Last summer's failure to recruit more quality players, in addition to Maguire, Aaron Wan-Bissaka and Daniel James, left Solskjaer fielding a team that consisted of a goalkeeper who is living off his past reputation in David de Gea, defenders in Phil Jones and Victor Lindelof who are simply not good enough, a midfield of Fred and Andreas Pereira that is the club's worst in living memory and a selection of exciting prospects -- kids, basically -- up front in Rashford, James and Mason Greenwood. City's team was stacked with world-class quality -- seasoned players at the peak of their careers -- and they even had Aguero, Jesus and David Silva sitting on the bench.
United's youngsters, including full-back Brandon Williams and the injured Scott McTominay, have carried the team in recent weeks while the more experienced players have continually failed to deliver. It says everything about the malaise and shortsightedness at United that Jones, Ashley Young and Jesse Lingard are still at the club, despite it being clear for years that they are either too old or too inconsistent to be in Solskjaer's squad.
Solskjaer himself is also an issue. The Norwegian revived the club for a while last season after replacing the sacked Jose Mourinho, but results this campaign have been worse than any of his predecessors', and he was given a tactical lesson by Guardiola as City ran riot. As Solskjaer stood on the touchline with his hands in his pockets, sporadically directing his players, he looked like a man trying to hail a taxi in the rain rather than a coach with a plan.
United desperately need reinforcements this month, but the party line from within the club is that they will sign players in January only if they are capable of making the team better. It shouldn't be difficult to find a few of those, although if making United better is the criteria, it might take a while counting them as they all form a line outside Old Trafford. Solskjaer delivered mixed messages on recruitment after Tuesday's game, initially saying that a short-term solution is "something we're looking at," before going on to say that, "if it isn't the right thing, we won't do anything."

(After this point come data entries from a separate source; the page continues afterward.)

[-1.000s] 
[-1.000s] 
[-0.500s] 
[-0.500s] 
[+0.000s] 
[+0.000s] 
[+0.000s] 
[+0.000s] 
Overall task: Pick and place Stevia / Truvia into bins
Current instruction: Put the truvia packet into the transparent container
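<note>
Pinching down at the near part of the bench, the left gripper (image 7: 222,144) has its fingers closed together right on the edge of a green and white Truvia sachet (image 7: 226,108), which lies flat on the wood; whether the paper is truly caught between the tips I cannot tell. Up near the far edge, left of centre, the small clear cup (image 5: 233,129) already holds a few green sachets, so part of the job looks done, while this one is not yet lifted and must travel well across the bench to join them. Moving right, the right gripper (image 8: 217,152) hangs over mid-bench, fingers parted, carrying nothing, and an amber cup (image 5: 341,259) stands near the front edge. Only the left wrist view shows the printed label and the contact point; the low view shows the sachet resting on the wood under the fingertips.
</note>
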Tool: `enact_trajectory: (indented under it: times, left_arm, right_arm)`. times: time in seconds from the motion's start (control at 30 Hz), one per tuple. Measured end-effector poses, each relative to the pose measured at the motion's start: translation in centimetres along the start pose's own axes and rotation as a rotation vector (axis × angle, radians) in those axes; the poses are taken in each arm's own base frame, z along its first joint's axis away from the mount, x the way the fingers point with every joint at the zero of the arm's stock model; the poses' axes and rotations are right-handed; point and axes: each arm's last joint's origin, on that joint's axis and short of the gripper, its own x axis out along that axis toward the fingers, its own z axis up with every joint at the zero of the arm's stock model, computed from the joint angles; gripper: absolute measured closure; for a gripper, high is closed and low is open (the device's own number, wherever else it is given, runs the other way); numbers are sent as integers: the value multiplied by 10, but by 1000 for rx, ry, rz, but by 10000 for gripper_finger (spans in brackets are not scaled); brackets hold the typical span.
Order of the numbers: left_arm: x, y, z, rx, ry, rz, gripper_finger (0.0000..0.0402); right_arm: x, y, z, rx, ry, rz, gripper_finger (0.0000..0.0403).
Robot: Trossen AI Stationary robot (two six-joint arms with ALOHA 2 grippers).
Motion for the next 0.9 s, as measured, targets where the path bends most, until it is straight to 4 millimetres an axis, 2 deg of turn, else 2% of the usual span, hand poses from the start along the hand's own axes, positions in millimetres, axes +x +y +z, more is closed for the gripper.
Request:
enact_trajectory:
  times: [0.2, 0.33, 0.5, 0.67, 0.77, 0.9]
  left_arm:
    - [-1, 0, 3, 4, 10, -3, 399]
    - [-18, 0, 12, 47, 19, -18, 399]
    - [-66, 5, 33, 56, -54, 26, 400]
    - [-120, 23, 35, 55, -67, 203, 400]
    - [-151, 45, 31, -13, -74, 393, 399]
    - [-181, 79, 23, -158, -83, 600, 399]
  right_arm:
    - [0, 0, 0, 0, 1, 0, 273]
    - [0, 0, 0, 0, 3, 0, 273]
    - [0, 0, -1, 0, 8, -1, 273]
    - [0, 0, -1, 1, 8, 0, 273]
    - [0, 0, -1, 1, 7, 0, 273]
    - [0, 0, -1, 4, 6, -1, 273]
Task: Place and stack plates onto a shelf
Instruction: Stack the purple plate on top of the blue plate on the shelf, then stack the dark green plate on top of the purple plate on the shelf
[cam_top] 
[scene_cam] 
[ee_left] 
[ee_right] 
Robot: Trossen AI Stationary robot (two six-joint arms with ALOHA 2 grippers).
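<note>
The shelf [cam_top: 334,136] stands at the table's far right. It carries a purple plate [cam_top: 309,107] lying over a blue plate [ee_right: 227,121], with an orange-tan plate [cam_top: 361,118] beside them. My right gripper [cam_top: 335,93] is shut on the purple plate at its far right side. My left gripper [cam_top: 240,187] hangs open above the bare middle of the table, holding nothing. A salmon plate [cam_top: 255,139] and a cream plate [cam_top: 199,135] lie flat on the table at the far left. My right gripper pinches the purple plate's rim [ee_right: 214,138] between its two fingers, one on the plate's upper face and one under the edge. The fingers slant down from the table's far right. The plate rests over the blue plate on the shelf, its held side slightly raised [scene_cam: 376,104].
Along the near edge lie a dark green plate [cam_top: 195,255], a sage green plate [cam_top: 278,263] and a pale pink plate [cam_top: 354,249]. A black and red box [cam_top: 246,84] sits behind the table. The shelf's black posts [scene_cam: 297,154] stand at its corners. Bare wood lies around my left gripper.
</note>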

This United team is crying out for old heads, however, and players capable of taking the pressure off the youngsters and making it easier for them to perform. Pereira, for instance, could become a much more influential player with a senior midfielder alongside him, guiding him along. But right now, Pereira and too many other United youngsters are being left to fight for themselves, and that approach will end only one way against a team as strong as City.
The optimists will point to United's 2-1 Premier League win at City last month as evidence of green shoots of recovery at Old Trafford, but it can be easy to mistake green shoots for a flash in the pan.
This tie might well be lost, but the bigger picture for United is about being able to play in big games and win them regularly again. They are still not there, more than six years after Ferguson vacated the stage, and the excuses are wearing thin.
Sooner or later, United have to deliver, with or without Solskjaer at the wheel.